Towards Scalable Language-Image Pre-training for 3D Medical Imaging

Imagine you are trying to teach a computer to "read" medical scans (like CTs and MRIs) just by looking at them and reading the doctor's notes attached to them. This is called Language-Image Pre-training.

For a long time, doing this for 3D scans (which are like thick stacks of bread slices) has been a nightmare. Here is why, and how this paper, HLIP, solves it.

The Problem: The "Curator" Bottleneck

Think of a 3D medical study like a huge library of books about a single patient.

The Old Way: To teach the computer, researchers had to hire a librarian (a radiologist) to go through thousands of these libraries, pick out just one perfect page from one book, and throw the rest away. They did this for every single patient.
The Result: This was slow, expensive, and limited how much data the computer could learn from. It was like trying to learn a language by reading only one sentence from a dictionary.
The 3D Problem: Even if you gave the computer the whole library, standard computer brains (AI models) were designed for flat 2D pictures. If you fed them a whole 3D library, they got overwhelmed, ran out of memory, and couldn't understand the story.

The Solution: HLIP (The Smart Librarian)

The authors, Chenhui Zhao and his team from the University of Michigan, decided to stop throwing data away. Instead, they taught the computer to read the entire library (the uncurated study) directly.

To do this, they invented a new way for the computer to pay attention, called Hierarchical Attention.

The "Russian Doll" Analogy

Imagine a 3D medical study is a set of Russian nesting dolls:

The Study (The Big Doll): This is the whole patient file. It contains many different "books" (scans) like T1, T2, FLAIR, etc.
The Scan (The Middle Doll): Inside the study, there are specific books. Each book has many pages.
The Slice (The Tiny Doll): Inside each book, there are individual pages (slices) stacked on top of each other.
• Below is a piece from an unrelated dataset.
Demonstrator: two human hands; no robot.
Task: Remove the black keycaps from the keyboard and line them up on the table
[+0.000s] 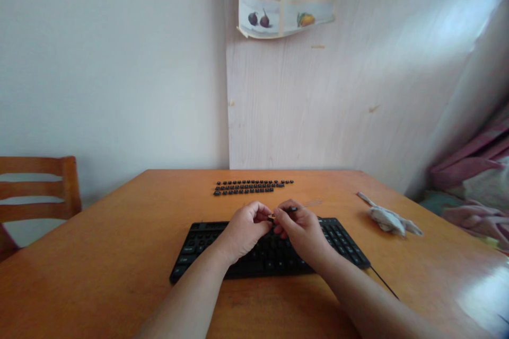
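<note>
Over the middle of a black keyboard (254,266), both hands meet at the fingertips. My left hand (244,229) is closed, pinching a small black piece (272,217) with a yellowish edge; it looks like a keycap. The fingers of my right hand (300,226) are closed too, touching the same piece. From between them pokes a slim dark handle (292,208), and thin wires (314,202) show just beyond, like a wire keycap puller. Part of the keyboard's middle is hidden under the hands. Loose black keycaps (248,187) lie in three rows behind the keyboard.
A greyish cloth (390,220) lies crumpled on the right of the wooden table (119,233). The keyboard's cable (384,282) runs off its right end. A wooden chair (37,188) stands at the left, and a wall is behind the table.
</note>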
Old AI models tried to look at every single page of every single book in the library all at once. Their brains exploded.
HLIP uses a smart strategy:

It looks at a few pages together to understand the Scan.
It looks at a few scans together to understand the Study.
It only zooms out to look at the whole library when it really needs to connect the dots.

This is like reading a book: you don't try to memorize every letter on every page simultaneously. You read a sentence, then a paragraph, then a chapter, and finally the whole story. HLIP does this for medical scans, making it fast and efficient.

The Results: Superpowers for the AI

They trained this new "Smart Librarian" (HLIP) on a massive amount of real-world data:

220,000 Brain MRI studies (3.13 million scans).
240,000 Head CT studies (1.44 million scans).

They didn't ask a single radiologist to pick out "good" pages. They just fed the computer the raw, messy, real-world data.

What happened?

Brain MRI: The AI got 10.5% better at diagnosing brain diseases (like strokes and tumors) without being explicitly told what to look for.
Head CT: It became significantly better at spotting brain bleeds and fractures compared to previous top-tier models.
Generalization: Even when tested on chest CTs (which it wasn't specifically trained on), it performed better than models trained on much smaller, "curated" datasets.

Why This Matters

Think of the old way as trying to learn to drive by only practicing on a closed, perfect track with a coach holding your hand.
HLIP is like letting the student drive on real highways, in the rain, with traffic, and no coach.

Because HLIP can handle the "messy" real world, it can learn from millions of patient records instead of just thousands. This means:

Scalability: We can now train AI on the massive amounts of data hospitals already have, without needing expensive human help to clean it up.
Better Diagnosis: The AI learns from the full picture, not just a tiny slice, making it more accurate at spotting diseases.
Future Ready: This opens the door for AI that can understand complex, multi-part medical stories, just like a human doctor does.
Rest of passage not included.